_AIM OF THE TASK_: Go through the listing and write out each line exactly.
##### SUPPLIED MATERIAL #####
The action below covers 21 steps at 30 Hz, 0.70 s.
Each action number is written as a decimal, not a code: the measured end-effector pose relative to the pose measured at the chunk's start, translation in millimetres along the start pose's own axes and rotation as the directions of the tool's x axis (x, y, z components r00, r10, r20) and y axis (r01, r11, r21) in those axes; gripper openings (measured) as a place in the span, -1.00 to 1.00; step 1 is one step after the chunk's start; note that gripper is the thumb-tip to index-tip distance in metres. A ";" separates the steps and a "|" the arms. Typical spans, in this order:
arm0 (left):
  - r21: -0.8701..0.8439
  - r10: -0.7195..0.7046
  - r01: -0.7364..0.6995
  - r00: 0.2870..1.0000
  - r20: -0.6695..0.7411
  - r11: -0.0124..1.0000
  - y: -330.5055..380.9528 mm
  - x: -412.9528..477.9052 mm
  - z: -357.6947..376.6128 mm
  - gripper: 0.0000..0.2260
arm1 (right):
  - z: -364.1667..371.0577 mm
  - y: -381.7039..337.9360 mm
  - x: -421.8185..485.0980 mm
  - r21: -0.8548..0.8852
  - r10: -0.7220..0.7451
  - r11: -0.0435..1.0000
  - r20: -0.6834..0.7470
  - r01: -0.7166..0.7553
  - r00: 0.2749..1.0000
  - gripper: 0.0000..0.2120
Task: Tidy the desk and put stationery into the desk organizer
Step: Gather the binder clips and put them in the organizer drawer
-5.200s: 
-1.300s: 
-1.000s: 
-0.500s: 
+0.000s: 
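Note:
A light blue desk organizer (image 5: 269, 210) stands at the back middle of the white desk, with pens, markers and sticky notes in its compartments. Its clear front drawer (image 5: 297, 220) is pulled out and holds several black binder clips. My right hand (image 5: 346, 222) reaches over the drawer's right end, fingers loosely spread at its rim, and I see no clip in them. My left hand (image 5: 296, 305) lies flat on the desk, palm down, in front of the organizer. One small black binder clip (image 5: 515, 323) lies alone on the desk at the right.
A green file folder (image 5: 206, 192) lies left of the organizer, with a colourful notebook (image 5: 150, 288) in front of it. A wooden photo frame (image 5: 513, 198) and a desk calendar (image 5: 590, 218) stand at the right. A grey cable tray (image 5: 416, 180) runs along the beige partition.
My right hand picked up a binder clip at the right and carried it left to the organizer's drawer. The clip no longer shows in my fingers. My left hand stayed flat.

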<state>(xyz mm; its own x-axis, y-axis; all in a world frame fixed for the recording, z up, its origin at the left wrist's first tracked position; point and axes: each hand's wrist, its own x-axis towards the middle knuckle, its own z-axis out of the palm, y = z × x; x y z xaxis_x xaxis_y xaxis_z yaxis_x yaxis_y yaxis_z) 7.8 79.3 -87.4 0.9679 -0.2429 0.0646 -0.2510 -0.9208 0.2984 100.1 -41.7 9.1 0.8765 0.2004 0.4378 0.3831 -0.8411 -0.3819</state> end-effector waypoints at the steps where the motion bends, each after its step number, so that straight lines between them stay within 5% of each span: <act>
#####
_RESPONSE TO THE EXERCISE_:
The action below covers 21 steps at 30 Hz, 0.70 s.
Each action number is written as a decimal, not a code: the measured end-effector pose relative to the pose measured at the chunk's start, translation in millimetres along the start pose's own axes and rotation as the directions of the tool's x axis (x, y, z components r00, r10, r20) and y axis (r01, r11, r21) in those axes; gripper openings (measured) as a place in the span, -1.00 to 1.00; step 1 is one step after the chunk's start; note that gripper is the thumb-tip to index-tip distance in metres. A ";" separates the steps and a "|" the arms. Typical spans, in this order:
arm0 (left):
  - r21: -0.8701..0.8439
  - r10: -0.7195..0.7046
  - r01: -0.7364..0.6995
  - r00: 0.2870..1.0000
  - r20: -0.6695..0.7411
  - r11: -0.0124..1.0000
  - y: -330.5055..380.9528 mm
  - x: -412.9528..477.9052 mm
  - z: -357.6947..376.6128 mm
  - gripper: 0.0000..0.2260
arm1 (right):
  - z: -364.1667..371.0577 mm
  - y: -381.7039..337.9360 mm
  - x: -421.8185..485.0980 mm
  - r21: -0.8548..0.8852
  - r10: -0.7220..0.7451
  - r11: -0.0435..1.0000
  - r20: -0.6834..0.7470
  - r01: -0.7166..0.7553
  - r00: 0.2749..1.0000
  - gripper: 0.0000..0.2120
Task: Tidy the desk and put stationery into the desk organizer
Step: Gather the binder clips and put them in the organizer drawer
-5.200s: 
-1.300s: 
-1.000s: 
-0.500s: 
+0.000s: 
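Note:
A light blue desk organizer (image 5: 269, 210) stands at the back middle of the white desk, with pens, markers and sticky notes in its compartments. Its clear front drawer (image 5: 297, 220) is pulled out and holds several black binder clips. My right hand (image 5: 346, 222) reaches over the drawer's right end, fingers loosely spread at its rim, and I see no clip in them. My left hand (image 5: 296, 305) lies flat on the desk, palm down, in front of the organizer. One small black binder clip (image 5: 515, 323) lies alone on the desk at the right.
A green file folder (image 5: 206, 192) lies left of the organizer, with a colourful notebook (image 5: 150, 288) in front of it. A wooden photo frame (image 5: 513, 198) and a desk calendar (image 5: 590, 218) stand at the right. A grey cable tray (image 5: 416, 180) runs along the beige partition.
My right hand picked up a binder clip at the right and carried it left to the organizer's drawer. The clip no longer shows in my fingers. My left hand stayed flat.
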
<state>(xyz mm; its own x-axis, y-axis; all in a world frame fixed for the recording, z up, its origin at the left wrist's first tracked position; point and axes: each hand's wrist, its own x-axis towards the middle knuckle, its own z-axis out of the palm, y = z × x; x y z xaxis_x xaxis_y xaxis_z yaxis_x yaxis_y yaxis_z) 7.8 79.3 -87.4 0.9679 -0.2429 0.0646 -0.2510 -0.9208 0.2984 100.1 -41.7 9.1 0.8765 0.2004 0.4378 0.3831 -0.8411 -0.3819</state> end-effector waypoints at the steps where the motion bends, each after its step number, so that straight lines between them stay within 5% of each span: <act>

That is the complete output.